● **Task to carry out**
Filter the entries and keep only the lines where the string "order" appears.

Excerpts from a dataset:
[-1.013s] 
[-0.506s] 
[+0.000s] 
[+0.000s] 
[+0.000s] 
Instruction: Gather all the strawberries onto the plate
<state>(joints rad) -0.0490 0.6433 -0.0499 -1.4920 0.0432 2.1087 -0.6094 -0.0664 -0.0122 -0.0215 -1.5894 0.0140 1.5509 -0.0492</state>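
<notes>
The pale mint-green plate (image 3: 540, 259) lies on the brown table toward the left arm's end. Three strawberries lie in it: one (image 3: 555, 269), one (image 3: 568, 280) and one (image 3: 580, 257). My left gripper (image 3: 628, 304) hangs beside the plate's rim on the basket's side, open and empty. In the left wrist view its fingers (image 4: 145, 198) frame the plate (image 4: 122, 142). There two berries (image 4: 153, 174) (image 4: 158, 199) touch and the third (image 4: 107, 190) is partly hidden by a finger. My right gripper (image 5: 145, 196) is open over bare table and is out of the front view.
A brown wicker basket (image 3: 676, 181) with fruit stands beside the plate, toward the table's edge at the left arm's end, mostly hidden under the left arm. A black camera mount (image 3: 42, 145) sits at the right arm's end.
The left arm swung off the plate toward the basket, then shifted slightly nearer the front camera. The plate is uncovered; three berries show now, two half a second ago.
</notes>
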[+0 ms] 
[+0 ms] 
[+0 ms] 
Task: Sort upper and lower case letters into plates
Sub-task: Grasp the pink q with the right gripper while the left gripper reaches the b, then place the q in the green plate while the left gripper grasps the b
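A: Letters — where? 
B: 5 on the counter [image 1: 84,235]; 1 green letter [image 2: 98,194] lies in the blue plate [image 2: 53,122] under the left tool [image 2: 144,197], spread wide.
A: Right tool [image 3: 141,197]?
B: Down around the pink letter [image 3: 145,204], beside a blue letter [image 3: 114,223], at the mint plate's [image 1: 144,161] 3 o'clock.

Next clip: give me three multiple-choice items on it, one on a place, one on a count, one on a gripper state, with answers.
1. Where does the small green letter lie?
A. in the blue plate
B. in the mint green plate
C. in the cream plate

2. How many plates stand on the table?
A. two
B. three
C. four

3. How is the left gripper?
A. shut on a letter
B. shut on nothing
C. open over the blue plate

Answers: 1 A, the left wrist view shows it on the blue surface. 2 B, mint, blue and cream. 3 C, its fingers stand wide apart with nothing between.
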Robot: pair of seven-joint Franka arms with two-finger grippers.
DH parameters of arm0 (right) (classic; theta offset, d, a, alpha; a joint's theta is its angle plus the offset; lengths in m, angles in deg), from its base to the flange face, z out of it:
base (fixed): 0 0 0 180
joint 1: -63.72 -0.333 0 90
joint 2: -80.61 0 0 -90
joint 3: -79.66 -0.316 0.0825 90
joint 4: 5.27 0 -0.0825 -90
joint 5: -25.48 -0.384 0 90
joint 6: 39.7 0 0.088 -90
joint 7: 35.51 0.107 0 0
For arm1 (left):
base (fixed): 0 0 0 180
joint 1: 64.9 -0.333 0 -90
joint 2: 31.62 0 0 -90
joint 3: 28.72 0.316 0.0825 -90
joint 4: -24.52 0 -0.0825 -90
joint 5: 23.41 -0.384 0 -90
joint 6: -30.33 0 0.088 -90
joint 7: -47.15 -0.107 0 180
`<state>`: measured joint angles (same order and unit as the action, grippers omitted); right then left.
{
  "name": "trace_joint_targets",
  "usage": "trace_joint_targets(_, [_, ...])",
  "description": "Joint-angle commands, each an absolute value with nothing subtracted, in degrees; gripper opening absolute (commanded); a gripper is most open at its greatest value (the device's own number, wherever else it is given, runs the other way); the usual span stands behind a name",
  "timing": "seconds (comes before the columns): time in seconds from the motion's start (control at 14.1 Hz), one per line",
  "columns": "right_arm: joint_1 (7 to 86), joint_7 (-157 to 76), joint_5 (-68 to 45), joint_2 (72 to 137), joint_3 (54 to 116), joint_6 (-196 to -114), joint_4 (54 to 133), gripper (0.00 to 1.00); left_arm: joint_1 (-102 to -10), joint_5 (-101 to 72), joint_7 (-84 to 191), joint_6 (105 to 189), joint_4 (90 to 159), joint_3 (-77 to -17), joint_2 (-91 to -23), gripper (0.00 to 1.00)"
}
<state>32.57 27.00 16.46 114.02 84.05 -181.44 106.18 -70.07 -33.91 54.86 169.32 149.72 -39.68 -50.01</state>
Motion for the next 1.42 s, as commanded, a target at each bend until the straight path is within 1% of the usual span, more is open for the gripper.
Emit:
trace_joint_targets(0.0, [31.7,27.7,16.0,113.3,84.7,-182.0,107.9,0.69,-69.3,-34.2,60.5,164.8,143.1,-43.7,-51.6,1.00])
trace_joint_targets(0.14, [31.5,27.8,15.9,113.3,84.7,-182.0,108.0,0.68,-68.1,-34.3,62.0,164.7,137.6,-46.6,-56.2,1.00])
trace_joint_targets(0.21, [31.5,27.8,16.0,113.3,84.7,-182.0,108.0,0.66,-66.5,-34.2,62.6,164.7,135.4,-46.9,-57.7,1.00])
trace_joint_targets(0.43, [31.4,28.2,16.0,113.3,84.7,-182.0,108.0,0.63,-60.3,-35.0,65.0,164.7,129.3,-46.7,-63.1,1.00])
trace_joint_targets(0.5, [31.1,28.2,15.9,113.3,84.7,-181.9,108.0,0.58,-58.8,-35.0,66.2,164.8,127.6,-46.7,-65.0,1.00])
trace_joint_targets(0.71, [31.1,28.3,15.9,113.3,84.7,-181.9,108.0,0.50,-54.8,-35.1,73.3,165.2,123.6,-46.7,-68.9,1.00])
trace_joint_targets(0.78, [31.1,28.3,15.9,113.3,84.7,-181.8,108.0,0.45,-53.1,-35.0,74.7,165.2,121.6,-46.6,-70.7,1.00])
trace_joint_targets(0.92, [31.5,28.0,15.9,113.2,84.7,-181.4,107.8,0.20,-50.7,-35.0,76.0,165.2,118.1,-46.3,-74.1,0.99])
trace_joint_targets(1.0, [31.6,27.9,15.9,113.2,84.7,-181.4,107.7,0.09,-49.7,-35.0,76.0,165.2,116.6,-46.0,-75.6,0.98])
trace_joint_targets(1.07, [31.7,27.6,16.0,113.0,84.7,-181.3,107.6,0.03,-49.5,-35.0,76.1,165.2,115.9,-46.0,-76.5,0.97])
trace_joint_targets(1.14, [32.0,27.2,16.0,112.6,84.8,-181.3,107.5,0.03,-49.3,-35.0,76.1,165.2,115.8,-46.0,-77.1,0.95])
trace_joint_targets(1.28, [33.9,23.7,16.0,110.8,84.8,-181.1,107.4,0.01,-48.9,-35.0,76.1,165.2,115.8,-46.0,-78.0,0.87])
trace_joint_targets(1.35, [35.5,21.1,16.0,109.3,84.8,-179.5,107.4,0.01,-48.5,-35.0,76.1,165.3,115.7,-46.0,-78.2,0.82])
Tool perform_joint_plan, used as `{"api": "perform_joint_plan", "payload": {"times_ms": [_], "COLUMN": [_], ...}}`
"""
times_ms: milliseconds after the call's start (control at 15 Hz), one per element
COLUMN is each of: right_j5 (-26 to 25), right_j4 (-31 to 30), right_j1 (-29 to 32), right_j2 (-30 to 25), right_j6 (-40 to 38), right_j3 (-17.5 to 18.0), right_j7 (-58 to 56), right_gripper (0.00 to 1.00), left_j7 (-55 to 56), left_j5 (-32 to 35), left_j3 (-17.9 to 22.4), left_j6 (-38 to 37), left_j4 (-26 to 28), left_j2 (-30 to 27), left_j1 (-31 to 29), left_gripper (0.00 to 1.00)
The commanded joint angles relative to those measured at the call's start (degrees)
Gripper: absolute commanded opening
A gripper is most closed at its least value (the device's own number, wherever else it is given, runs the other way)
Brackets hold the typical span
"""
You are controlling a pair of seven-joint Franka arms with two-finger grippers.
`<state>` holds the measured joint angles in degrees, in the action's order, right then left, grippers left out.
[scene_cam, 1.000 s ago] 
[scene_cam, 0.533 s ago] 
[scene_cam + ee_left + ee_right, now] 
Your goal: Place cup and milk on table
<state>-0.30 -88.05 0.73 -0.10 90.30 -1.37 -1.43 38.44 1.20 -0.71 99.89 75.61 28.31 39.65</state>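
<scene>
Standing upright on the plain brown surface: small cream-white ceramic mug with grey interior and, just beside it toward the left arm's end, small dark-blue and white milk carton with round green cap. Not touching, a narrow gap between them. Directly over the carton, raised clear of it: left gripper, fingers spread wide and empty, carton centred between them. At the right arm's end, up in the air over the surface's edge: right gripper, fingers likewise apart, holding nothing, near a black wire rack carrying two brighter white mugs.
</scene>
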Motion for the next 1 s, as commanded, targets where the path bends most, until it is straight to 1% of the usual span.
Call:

● **Exercise output**
`<state>`: measured joint angles (same order and unit as the action, grippers omitted); right then left.
`<state>` holds the measured joint angles in degrees, in the action's order, right then left, grippers left out.

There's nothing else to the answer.